La valorisation de l’engagement comme outil d’inclusion sociale et professionnelle auprès de jeunes et de demandeurs d’emploi est abjecte. Le rapport invite à ce que le « volontariat » et la précarité qu’il engendre (comme avec le Service civique) deviennent un passage obligatoire pour trouver un travail. L’incitation à « l’engagement » de ces publics en difficultés, qui n’auront souvent pas d’autre choix que de s’y soumettre, accroît le risque de mise en concurrence salarié.e.s/bénévoles et la confusion des statuts. La gestion de cet engagement et le travail d’inclusion qu’il demande fait reposer, une fois de plus, sur les associations la tâche de combler les manquements des pouvoirs publics.

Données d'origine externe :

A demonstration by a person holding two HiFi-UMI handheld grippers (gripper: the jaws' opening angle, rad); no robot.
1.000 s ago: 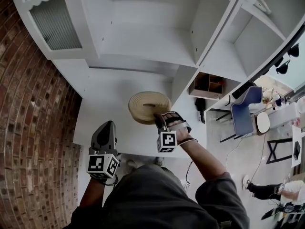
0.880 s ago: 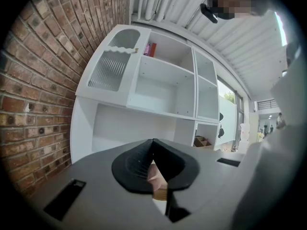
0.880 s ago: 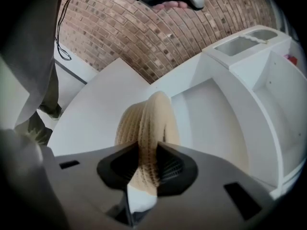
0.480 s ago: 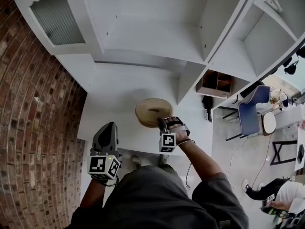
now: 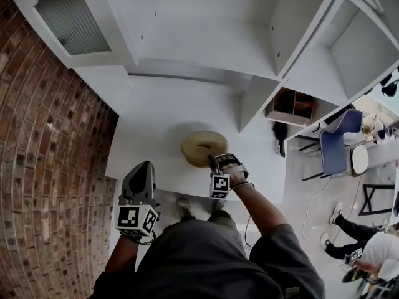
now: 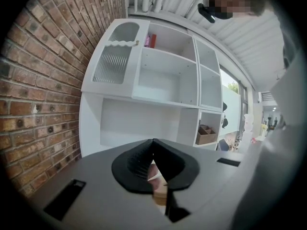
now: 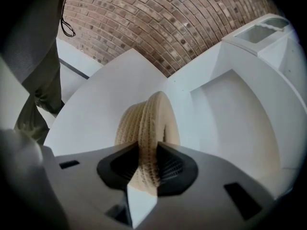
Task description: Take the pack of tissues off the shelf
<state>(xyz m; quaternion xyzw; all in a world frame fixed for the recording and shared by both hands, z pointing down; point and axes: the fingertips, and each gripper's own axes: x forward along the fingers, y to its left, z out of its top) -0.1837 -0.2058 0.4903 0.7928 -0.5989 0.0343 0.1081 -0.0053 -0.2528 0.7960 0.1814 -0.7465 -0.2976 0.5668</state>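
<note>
Right tool [image 7: 147, 153] clamped on the rim of a round woven basket [image 5: 202, 146], held edgewise low over the white counter [image 5: 153, 136]. Left tool [image 6: 153, 145], jaws together, is held apart on the left, aimed at the shelf [image 6: 165, 83]. Tissue pack [image 6: 150, 40]: apparently the small red item in the top middle compartment.
</note>
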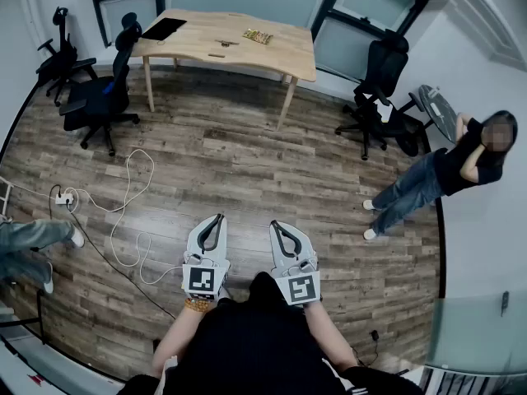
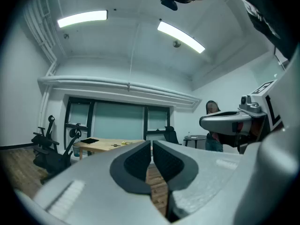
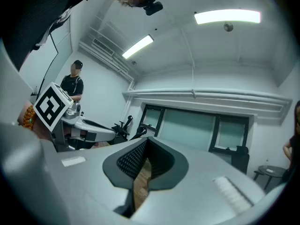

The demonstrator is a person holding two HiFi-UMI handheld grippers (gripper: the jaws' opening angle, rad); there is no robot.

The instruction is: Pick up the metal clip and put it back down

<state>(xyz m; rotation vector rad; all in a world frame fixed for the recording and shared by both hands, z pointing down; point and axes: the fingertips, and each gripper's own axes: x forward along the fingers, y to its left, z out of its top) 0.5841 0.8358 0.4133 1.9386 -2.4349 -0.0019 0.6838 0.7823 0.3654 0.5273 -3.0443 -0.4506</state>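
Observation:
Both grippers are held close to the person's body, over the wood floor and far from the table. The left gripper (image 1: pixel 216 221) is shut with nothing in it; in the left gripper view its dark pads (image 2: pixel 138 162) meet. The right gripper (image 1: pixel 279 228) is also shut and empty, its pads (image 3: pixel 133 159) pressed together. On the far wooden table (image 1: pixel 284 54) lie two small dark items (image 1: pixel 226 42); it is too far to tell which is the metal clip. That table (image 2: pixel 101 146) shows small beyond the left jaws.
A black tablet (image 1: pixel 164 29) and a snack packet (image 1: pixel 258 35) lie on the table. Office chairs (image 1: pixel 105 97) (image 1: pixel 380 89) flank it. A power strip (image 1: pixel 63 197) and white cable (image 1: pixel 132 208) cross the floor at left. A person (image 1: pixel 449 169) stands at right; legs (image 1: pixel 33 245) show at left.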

Dans cette « société de l’engagement » qu’on nous promet, il y a tout de même un immense oublié : Les 1,85 millions de salarié.e.s associatifs. Quid de leur situation qui ne cesse de se dégrader avec le recours toujours plus massif aux contrats précaires et dérogatoires au code du travail ? Rien ou presque. Quatre « mesurettes » sur l’évaluation au niveau national de la situation de l’emploi associatif, sur la programmation pluriannuelle des enveloppes destinées aux dispositifs d’aide à l’emploi ou sur l’encouragement de la mobilité interbranche. Silence radio sur les contrats dérogatoires au code du travail, le volontariat en dessous du seuil de pauvreté ou les licenciements à la chaîne suite à la décision de supprimer de façon brutale les contrats aidés. On nous répondra que ce n’était pas le thème alors que nous sommes toujours plus nombreuses et nombreux à essayer de (sur)vivre de notre travail dans un secteur qui se dit « progressiste ». Comment dissocier travail salarié et «bénévolat » alors que l’incitation criante au bénévolat comme réponse aux problématiques d’insertion dans le monde du travail dénigre le professionnalisme déployé quotidiennement par les salarié.e.s associatifs ?


Que retenons-nous de cette concertation qui n’inclut ni les salarié.e.s ni même les bénéficiaires... ? Qu’une seule mesure sur 59 évoque les aides à l’emploi dans les petites et moyennes structures, pour leur proposer un équivalent du dispositif de précariat « Parcours Emploi Compétences » plus adapté à la spécificité de leur forme d’emploi ! Le reste démontre une incitation claire à « l’engagement » à tout crin, à la concentration des acteurs, à la représentation par des têtes de réseaux ou au soutien aux structures qui auront le temps de mettre en place des mesures de leur « impact social », au détriment de celles qui réalisent un travail de terrain qu’elles n’ont pas le temps de faire valoir. Que pouvons-nous faire ? Encore et toujours, LUTTER, nous organiser à la base, nous syndiquer, nous révolter collectivement pour faire respecter nos droits et pour que notre travail ait encore un sens demain. Cela ne viendra que de nous.


PS : La probité intellectuelle nous oblige à souligner positivement les propositions 14 et 15 sur les libertés associatives ou les propositions 24 ou 27 visant à augmenter les montants alloués au Fonds Développement de la Vie Associative et à généraliser les conventions de financement pluriannuel.